JAC Yueyue is a city car produced by JAC under the Heyue passenger car series that debuted on the 2010 Beijing Auto Show.

== Overview ==
The Yueyue was available starting from August 2010 for a price range of 30,000 to 40,000 rmb. Engine is a 1.0 litre inline-four producing 50 kW with 95 nm of torque with a top speed of 150 km/h.

The facelift for the JAC Yueyue was revealed at the 2012 Chengdu Auto Show with updated front end rear bumper designs and engines including a 1.0L with 68 hp and a 1.3L with 99 hp.

A battery electric version is sold as the JAC iEV6E.

In 2012, during the São Paulo Auto Show, the Yueyue (badged as JAC J2) made its debut in the Brazilian market. The model was equipped with a 1.4 liter naturally aspirated VVT gasoline engine (1332 cm³), capable of delivering 108 hp (79.4 kW) of power at 6,000 rpm and 14.1 kgf-m of torque at 4,500 rpm; this engine was combined with a 5-speed manual gearbox. In the end of 2014 was introduce a flex fuel engine (petrol and ethanol).

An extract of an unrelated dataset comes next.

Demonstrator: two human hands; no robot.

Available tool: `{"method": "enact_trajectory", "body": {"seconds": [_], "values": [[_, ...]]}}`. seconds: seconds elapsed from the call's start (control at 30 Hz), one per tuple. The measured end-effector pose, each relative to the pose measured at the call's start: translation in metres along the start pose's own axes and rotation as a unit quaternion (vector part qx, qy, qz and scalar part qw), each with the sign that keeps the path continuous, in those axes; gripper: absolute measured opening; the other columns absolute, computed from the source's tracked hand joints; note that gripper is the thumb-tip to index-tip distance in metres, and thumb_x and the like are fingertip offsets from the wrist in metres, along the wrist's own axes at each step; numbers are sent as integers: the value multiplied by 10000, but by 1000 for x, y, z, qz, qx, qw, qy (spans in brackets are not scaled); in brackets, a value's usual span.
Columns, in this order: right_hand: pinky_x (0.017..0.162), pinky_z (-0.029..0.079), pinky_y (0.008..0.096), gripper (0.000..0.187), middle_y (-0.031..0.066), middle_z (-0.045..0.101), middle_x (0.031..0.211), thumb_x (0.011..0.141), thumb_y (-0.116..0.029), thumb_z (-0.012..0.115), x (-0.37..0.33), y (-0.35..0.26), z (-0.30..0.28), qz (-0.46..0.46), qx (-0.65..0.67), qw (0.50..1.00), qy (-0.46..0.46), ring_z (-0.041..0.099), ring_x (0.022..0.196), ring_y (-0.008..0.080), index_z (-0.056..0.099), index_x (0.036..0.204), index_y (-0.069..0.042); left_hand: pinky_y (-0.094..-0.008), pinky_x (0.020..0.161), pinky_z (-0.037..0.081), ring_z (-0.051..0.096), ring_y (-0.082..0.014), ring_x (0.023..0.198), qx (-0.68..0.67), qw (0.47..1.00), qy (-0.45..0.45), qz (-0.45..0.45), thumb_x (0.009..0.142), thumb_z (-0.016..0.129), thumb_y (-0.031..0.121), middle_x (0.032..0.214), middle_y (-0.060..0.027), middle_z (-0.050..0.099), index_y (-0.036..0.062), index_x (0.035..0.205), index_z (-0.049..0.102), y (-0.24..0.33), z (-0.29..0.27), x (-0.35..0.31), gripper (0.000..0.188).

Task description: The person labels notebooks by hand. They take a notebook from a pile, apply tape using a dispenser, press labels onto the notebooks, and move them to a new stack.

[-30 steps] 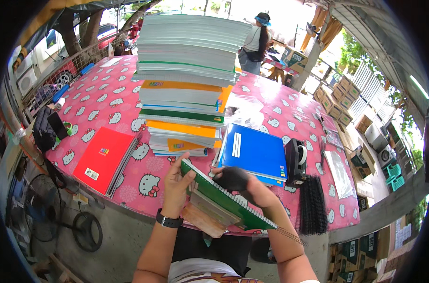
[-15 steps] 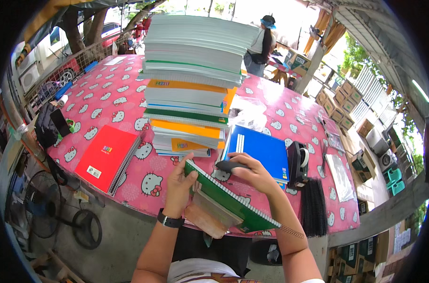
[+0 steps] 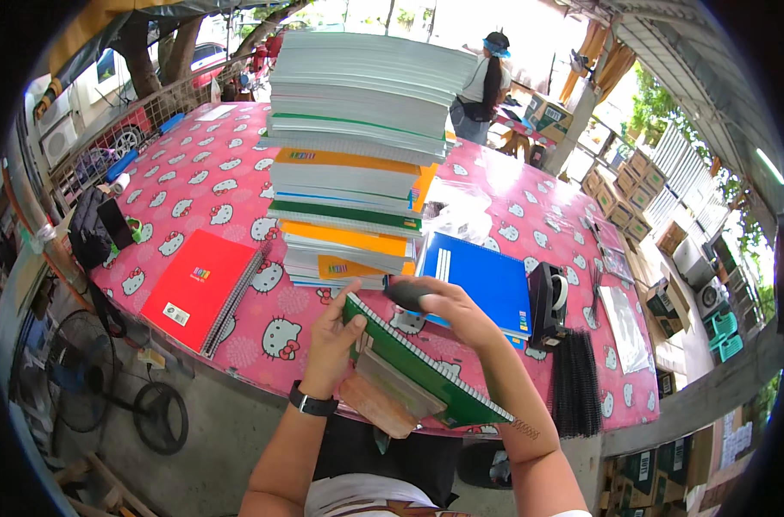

In 2016, JAC Motors start production of J2 in CKD regime at Reimpex Group manufacturing unit located in Luque, Paraguay.
The model was sold in the country with a 1.0L (999 cc) 16v DOHC gasoline engine (code DAK10A). This power plant is capable of generating 68 hp (50.0 kW) of power at 6000 rpm, and has a maximum torque of 85.3 Nm at 4500 rpm combined with a manual transmission 5-speed.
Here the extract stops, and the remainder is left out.